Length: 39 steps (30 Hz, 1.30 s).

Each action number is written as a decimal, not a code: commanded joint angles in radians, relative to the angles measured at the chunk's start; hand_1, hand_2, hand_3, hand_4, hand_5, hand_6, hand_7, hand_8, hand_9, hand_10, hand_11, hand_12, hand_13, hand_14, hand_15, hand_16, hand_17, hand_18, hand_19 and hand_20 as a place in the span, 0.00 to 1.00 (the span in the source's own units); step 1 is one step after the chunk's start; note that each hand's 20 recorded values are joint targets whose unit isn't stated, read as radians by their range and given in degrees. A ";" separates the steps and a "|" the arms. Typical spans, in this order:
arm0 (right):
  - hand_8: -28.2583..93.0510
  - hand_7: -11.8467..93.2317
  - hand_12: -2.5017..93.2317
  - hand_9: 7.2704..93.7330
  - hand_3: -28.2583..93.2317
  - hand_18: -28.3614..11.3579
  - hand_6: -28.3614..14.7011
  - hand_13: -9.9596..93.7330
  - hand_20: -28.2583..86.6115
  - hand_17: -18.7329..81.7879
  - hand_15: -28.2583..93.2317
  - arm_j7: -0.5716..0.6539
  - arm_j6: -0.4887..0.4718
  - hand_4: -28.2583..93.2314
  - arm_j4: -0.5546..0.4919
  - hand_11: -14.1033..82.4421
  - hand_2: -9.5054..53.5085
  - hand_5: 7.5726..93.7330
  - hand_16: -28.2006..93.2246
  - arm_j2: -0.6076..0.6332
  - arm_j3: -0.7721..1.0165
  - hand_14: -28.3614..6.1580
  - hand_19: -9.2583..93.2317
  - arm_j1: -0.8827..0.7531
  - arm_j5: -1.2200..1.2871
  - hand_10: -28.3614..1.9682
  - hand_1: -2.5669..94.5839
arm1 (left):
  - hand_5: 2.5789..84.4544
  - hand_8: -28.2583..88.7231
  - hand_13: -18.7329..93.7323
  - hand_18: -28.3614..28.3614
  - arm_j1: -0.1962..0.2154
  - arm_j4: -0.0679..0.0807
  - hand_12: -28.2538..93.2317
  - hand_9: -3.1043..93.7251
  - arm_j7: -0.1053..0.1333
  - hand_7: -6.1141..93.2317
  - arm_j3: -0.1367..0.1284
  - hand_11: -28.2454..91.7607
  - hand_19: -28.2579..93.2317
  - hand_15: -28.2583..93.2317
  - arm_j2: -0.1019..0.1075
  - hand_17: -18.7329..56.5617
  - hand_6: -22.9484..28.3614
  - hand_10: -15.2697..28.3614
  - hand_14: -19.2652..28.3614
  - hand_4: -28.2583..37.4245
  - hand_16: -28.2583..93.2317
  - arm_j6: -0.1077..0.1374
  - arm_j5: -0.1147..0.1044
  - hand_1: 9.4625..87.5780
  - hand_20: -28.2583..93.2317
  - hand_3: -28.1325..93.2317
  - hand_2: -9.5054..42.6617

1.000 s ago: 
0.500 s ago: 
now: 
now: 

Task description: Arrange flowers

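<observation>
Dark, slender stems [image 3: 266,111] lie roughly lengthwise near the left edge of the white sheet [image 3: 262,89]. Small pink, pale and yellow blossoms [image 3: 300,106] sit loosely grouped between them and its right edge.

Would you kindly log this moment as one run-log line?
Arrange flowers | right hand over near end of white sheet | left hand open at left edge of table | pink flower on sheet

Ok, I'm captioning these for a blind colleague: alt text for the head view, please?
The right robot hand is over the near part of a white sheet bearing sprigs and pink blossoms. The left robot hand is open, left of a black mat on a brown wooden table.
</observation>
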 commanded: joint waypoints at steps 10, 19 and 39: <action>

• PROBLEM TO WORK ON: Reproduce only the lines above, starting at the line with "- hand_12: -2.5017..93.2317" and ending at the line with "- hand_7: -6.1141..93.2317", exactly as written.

• ANSWER TO THIS TASK:
  - hand_12: -2.5017..93.2317
  - hand_9: 7.2704..93.7330
  - hand_3: -28.2583..93.2317
  - hand_18: -28.3614..11.3579
  - hand_6: -28.3614..14.7011
  - hand_13: -9.9596..93.7330
  - hand_20: -28.2583..86.6115
  - hand_17: -18.7329..81.7879
  - hand_15: -28.2583..93.2317
  - arm_j7: -0.5716..0.6539
  - arm_j6: -0.4887..0.4718
  - hand_4: -28.2583..93.2314
  - arm_j4: -0.5546..0.4919
  - hand_11: -14.1033..82.4421
  - hand_2: -9.5054..53.5085
  - hand_5: 7.5726..93.7330
  - hand_16: -28.2006..93.2246
  - arm_j2: -0.6076..0.6332
  - arm_j3: -0.7721..1.0165
  - hand_14: -28.3614..6.1580
  - hand_19: -9.2583..93.2317
  - arm_j1: -0.8827..0.7531
  - arm_j5: -1.2200..1.2871
  - hand_10: -28.3614..1.9682
  - hand_1: -2.5669..94.5839
arm1 (left):
  - hand_5: 2.5789..84.4544
  - hand_8: -28.2583..88.7231
  - hand_13: -18.7329..93.7323
  - hand_18: -28.3614..28.3614
  - arm_j1: -0.1962..0.2154
  - arm_j4: -0.0679..0.0807
  - hand_12: -28.2538..93.2317
  - hand_9: -3.1043..93.7251
  - arm_j7: -0.1053..0.1333
  - hand_7: -6.1141..93.2317

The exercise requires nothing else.